Un país con la mirada puesta en el futuro, aunque sin descuidar sus atractivas construcciones antiguas, protegidas por la Unesco
En la vieja Europa, la vedette de los 27 en vertiginoso ascenso turístico, se hablan doce idiomas oficiales y un sinnúmero de dialectos. En muchos casos ni siquiera adivinamos cómo llamar a sus capitales en español, aunque sepamos que lo único que no necesita traducción es la tarjeta de crédito. Estonia es un ejemplo del mundo globalizado porque además de su lengua, emparentada con el húngaro y el finlandés, es fácil entenderse en alemán, ruso, francés y por supuesto inglés, que es la lengua franca. No importa si escribimos Talin o Tallinn porque su país se ha ganado el sobrenombre de Estonia-E, igual que en la pronunciación del e-mail. Porque es un paraíso cibernético donde la mayoría de sus 1.400.000 habitantes, poco más que Córdoba o Rosario, ya tiene su identidad digital y puede votar por Internet sin salir de su casa.
Ser digital
En las plazas es común ver a las abuelas cuidando de sus nietos mientras se entretienen con una laptop. Desde el celular pagan el estacionamiento. Hay Wi-Fi por todos lados, e Internet en las playas y los estadios de fútbol. Y tienen genios que han convertido las siglas Kazaa y Skype en un genérico de intercambio de archivos musicales en mp3, o de servicio telefónico de bajo costo a escala mundial. Son tan prósperos que hace pocos días pidieron colaboración de la NATO para identificar la fuente externa de los ataques piratas y ponerles fin. A esta altura podríamos imaginarnos un paisaje de ciencia ficción, o de dibujitos japoneses de anticipación. Y no es así, sino a medias.
Porque Talin, que está sobre el mar Báltico, frente a Finlandia, a menos de 80 kilómetros de Helsinki y a 300 kilómetros de San Petersburgo, a primera vista nos parece una postal de la Edad Media con playas y bosques de película. En su parte antigua, que en Europa siempre es la más atractiva, hay construcciones de más de 800 años, que la Unesco declaró protegidas desde 1997. Las calles empedradas son un laberinto de pasajes estrechos hacia la colina de Toompea, con el Palacio Kadriorg, residencia de verano del zar Pedro I, la iglesia de St. Olav del siglo XIII o la ortodoxa de Alexander Nevsky del siglo XIX.

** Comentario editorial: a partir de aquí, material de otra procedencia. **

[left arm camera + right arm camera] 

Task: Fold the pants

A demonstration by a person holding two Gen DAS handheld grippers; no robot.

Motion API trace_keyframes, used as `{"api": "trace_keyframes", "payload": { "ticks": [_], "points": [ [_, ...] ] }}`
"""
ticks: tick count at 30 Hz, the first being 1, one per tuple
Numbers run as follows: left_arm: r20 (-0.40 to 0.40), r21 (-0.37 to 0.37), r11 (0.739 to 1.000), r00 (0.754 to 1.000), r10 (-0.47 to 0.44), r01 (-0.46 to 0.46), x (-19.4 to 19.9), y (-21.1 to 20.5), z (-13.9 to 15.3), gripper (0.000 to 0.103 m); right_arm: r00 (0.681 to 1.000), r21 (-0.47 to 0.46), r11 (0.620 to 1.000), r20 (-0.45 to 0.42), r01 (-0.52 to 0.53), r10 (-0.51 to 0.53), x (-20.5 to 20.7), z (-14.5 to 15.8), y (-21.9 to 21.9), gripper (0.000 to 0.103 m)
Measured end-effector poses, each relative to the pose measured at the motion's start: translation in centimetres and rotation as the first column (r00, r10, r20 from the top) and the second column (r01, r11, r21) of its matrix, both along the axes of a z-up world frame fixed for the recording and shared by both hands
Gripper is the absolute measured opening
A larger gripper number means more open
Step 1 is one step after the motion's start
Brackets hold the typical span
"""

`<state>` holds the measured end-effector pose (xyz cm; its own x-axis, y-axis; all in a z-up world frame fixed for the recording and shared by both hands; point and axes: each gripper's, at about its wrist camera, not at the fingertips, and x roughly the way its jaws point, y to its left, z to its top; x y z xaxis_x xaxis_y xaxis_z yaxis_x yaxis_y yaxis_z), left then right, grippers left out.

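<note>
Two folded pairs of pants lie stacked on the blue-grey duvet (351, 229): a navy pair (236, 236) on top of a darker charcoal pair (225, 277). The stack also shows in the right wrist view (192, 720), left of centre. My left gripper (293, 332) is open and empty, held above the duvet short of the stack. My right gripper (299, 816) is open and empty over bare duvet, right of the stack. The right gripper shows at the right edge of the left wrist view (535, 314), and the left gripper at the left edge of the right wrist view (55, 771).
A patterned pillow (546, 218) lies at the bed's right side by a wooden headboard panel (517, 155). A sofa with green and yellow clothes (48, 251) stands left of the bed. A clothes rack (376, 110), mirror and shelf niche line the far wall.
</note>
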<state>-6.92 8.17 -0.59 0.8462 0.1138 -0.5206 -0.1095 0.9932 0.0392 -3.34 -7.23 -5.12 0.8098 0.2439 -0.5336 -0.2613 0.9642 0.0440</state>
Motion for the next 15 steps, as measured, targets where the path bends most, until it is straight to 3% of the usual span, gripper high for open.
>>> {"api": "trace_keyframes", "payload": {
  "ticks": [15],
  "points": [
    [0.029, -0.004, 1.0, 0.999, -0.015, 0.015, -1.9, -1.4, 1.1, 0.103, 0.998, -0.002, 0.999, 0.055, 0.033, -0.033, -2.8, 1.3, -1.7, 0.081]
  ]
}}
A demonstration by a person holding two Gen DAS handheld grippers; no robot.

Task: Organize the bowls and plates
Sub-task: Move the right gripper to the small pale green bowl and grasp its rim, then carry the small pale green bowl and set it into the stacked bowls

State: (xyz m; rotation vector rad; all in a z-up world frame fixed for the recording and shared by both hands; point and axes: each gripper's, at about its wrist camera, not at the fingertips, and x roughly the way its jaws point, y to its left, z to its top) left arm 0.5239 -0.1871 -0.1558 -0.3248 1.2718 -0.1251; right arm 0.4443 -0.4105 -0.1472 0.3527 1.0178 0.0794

El pasado es un presente continuo y en el pasaje de St. Catherine brotan artesanos del cristal, la cerámica o los cueros, junto con los que siguen tejiendo jerseys bien abrigados y con el diseño clásico. Ideales, porque tienen inviernos fríos y primaveras frescas, con 13°C, como Buenos Aires en pleno otoño. Muchos de los nuevos hoteles boutique, algunos con sauna para dos personas en sus suites, que cuestan 340 euros la noche, son reciclados de construcciones muy antiguas. Aunque también se puede dormir pagando mucho menos, entre 80 y 42 euros.
Pero sus 400 mil habitantes, la tercera parte de Estonia, no están interesados en vivir en el pasado, sino en forjar una nueva identidad. Por eso se levantan nuevos edificios de acero y cristal, y museos de arte moderno en los jardines de los castillos y no se olvidan de los siete siglos de ocupación extranjera, desde polacos y suecos hasta alemanes, con la larga presencia rusa y soviética de la que se independizaron en 1991. Que fue el primero en abandonar el rublo y en incorporar el euro, aprobando rigurosos requisitos porque sólo la mitad de los miembros de la Unión Europea está en condiciones de hacerlo.
Con la novedad de encontrarnos con unas 60 salas de casinos y una divertida vida nocturna que le mereció el apodo de Las Vegas del Báltico. Mientras el ruido de 3800 maquinitas tragamonedas está más cerca del rock que de Vivaldi. Y el auge de los cruceros atraídos por esta síntesis de historia, respeto de la naturaleza y vanguardia en todo.